Приём, оказанный мне, поразил меня. Он сидел за своей конторкой. Ещё издалека, завидев меня, он приветливо улыбнулся и пошёл мне навстречу.
– Я не знал, что вы здесь, дон Альвар,- воскликнул он,- вы пришли как раз вовремя, а не то я чуть было не совершил промах: я как раз собирался отправить вам два письма и деньги.
– Моё трёхмесячное жалованье?
– Да, и ещё кое-что сверх того. Вот двести цехинов, прибывшие сегодня утром. Какой-то пожилой дворянин,
– А он назвал вам своё имя?
– Я написал его на расписке; это дон Мигель Пимиентос, он говорит, что был у вас в доме конюшим. Не зная, что вы здесь, я не спросил его адреса.
Я взял деньги и вскрыл письма. Моя мать жаловалась на здоровье, на моё невнимание и ни словом не упоминала о посылаемых деньгах. Это заставило меня ещё глубже почувствовать её доброту.
Видя свой кошелёк столь кстати и столь щедро наполненным, я вернулся в гостиницу в весёлом настроении духа. Мне было нелегко разыскать Бьондетту в её убежище: это было некое подобие квартиры с отдельным входом. Случайно заглянув туда, я увидел Бьондетту, склонившуюся у окна над остатками старого клавесина, которые она пыталась собрать и склеить.
– У меня теперь есть деньги,- сказал я,- возвращаю вам свой долг.
Она покраснела, как всегда перед тем, как заговорить. Разыскав мою расписку, она вернула её мне, взяла деньги и сказала, что я слишком пунктуален и что она желала бы подольше иметь повод оказывать мне услуги.
– Но я должен тебе ещё за почтовую карету,- возразил я. Счёт лежал у неё на столе, я заплатил и с напускным хладнокровием направился к выходу. Она спросила, не будет ли у меня каких-нибудь распоряжений, таковых не оказалось, и она спокойно принялась за своё занятие, повернувшись ко мне спиной. Некоторое время я наблюдал за нею. Казалось, она была целиком поглощена своей работой, которую делала ловко и энергично.

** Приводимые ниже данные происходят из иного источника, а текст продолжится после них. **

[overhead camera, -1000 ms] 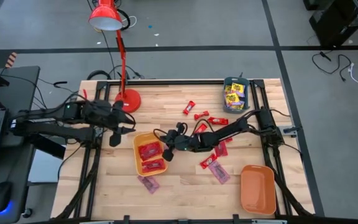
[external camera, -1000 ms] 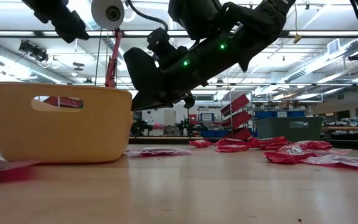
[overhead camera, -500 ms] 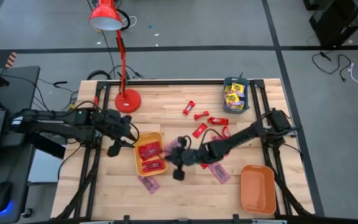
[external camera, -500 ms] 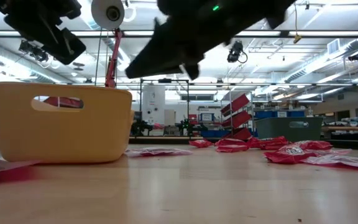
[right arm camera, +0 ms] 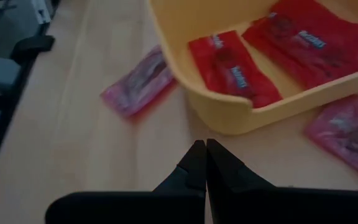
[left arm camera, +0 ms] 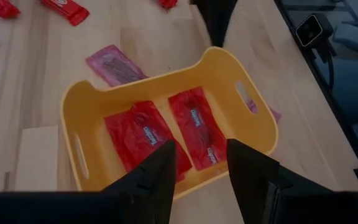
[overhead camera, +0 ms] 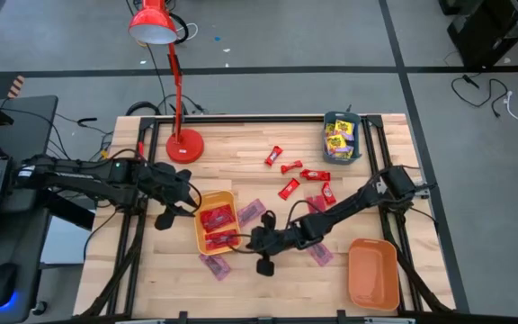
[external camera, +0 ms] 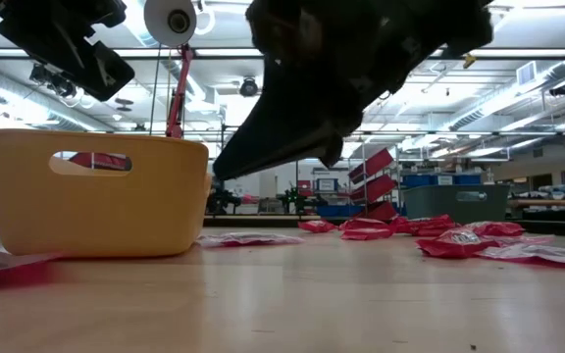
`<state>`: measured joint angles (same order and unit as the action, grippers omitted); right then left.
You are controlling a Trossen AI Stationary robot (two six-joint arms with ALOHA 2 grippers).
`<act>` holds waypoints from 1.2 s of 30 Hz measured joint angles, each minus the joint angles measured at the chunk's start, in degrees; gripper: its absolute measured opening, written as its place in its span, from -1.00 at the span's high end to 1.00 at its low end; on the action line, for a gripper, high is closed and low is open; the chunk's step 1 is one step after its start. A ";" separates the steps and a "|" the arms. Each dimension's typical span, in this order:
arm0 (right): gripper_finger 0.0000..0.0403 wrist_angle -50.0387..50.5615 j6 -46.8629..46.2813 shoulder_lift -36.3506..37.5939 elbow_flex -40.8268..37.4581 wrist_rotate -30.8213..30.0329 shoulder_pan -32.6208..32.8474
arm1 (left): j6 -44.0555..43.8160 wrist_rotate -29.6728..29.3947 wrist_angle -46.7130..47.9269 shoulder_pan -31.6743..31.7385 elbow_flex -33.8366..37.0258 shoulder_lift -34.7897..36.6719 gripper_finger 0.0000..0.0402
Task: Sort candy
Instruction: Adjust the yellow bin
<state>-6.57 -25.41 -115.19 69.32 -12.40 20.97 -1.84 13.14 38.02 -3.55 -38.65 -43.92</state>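
Note:
Red candy [overhead camera: 288,188] lies scattered on the wood at mid table. Two red packets [left arm camera: 166,134] lie flat in the yellow tray [overhead camera: 200,236]. Pinkish packets lie beside the tray [overhead camera: 250,211], near the front edge [overhead camera: 214,265] and under the right arm [overhead camera: 319,254]. My left gripper [left arm camera: 201,165] hovers open over the tray's left rim with nothing between its fingers. My right gripper [right arm camera: 202,152] is shut and empty. It points slantwise down at bare wood just off the tray's near right corner, clear of the table in the low view [external camera: 226,169].
A teal tray [overhead camera: 327,121] with yellow packets stands at the far right. An orange tray [overhead camera: 372,274] sits at the near right corner. A red desk lamp [overhead camera: 183,144] stands at the far left. Bare wood lies along the near edge, between the pink packet and the orange tray.
My right gripper, shut throughout, has drawn away from the yellow tray's right side toward the table's near edge and has swung about. My left gripper has come down toward the tray's left rim and tipped further downward, still open.

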 joint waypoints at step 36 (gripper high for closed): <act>1.00 0.44 4.49 -0.05 0.00 -0.44 -2.66 | -1.39 -3.47 0.12 -1.12 0.00 -1.83 0.28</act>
<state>-6.12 -20.92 -115.24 69.32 -12.84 18.31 -3.23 9.67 38.14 -4.67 -38.65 -45.75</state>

Я вернулся к себе в комнату и погрузился в размышления. "Вот достойная пара тому Кальдерону, который зажигал трубку Соберано,- говорил я себе.- И хотя внешность у него весьма изысканная, он, несомненно, того же поля ягода. Если он не будет чересчур назойливым, беспокойным и требовательным, почему бы мне не оставить его при себе? К тому же он уверяет, что достаточно с моей стороны простого усилия воли, чтобы удалить его. Для чего же мне торопиться желать сейчас того, что я могу пожелать в любую минуту?"
Мои размышления были прерваны сообщением, что обед подан. Я сел за стол. Бьондетта в парадной ливрее стояла за моим стулом, предупреждая на лету каждое моё желание. Мне не нужно было оборачиваться, чтобы видеть её: три зеркала, висевшие в зале, повторяли все её движения... Обед закончился, со стола убрали, она удалилась.

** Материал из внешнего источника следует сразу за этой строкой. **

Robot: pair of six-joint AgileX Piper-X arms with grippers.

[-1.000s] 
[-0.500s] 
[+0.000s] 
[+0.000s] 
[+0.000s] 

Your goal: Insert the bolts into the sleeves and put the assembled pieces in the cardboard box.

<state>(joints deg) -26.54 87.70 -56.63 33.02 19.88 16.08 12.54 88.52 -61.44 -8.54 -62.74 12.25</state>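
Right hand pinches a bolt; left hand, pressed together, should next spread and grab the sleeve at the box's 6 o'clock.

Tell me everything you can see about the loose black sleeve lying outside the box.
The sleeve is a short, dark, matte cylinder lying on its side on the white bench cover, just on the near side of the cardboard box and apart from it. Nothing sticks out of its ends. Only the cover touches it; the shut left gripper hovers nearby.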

Пришёл хозяин гостиницы, мой старый знакомый. Было как раз время карнавала, и мой приезд не удивил его. Он поздравил меня с тем, что я живу теперь на более широкую ногу, что заставляло предполагать улучшение моих финансов, и рассыпался в похвалах моему пажу, самому красивому, самому преданному и кроткому юноше из всех, каких он когда-либо видел. Он спросил, собираюсь ли я принять участие в карнавальных увеселениях. Я отвечал утвердительно, надел домино и маску и сел в свою гондолу. Я прошёлся по площади, посетил театр, зашёл в игорный дом, играл и выиграл сорок цехинов. Домой я вернулся довольно поздно, побывав в поисках развлечений всюду, где их можно было найти.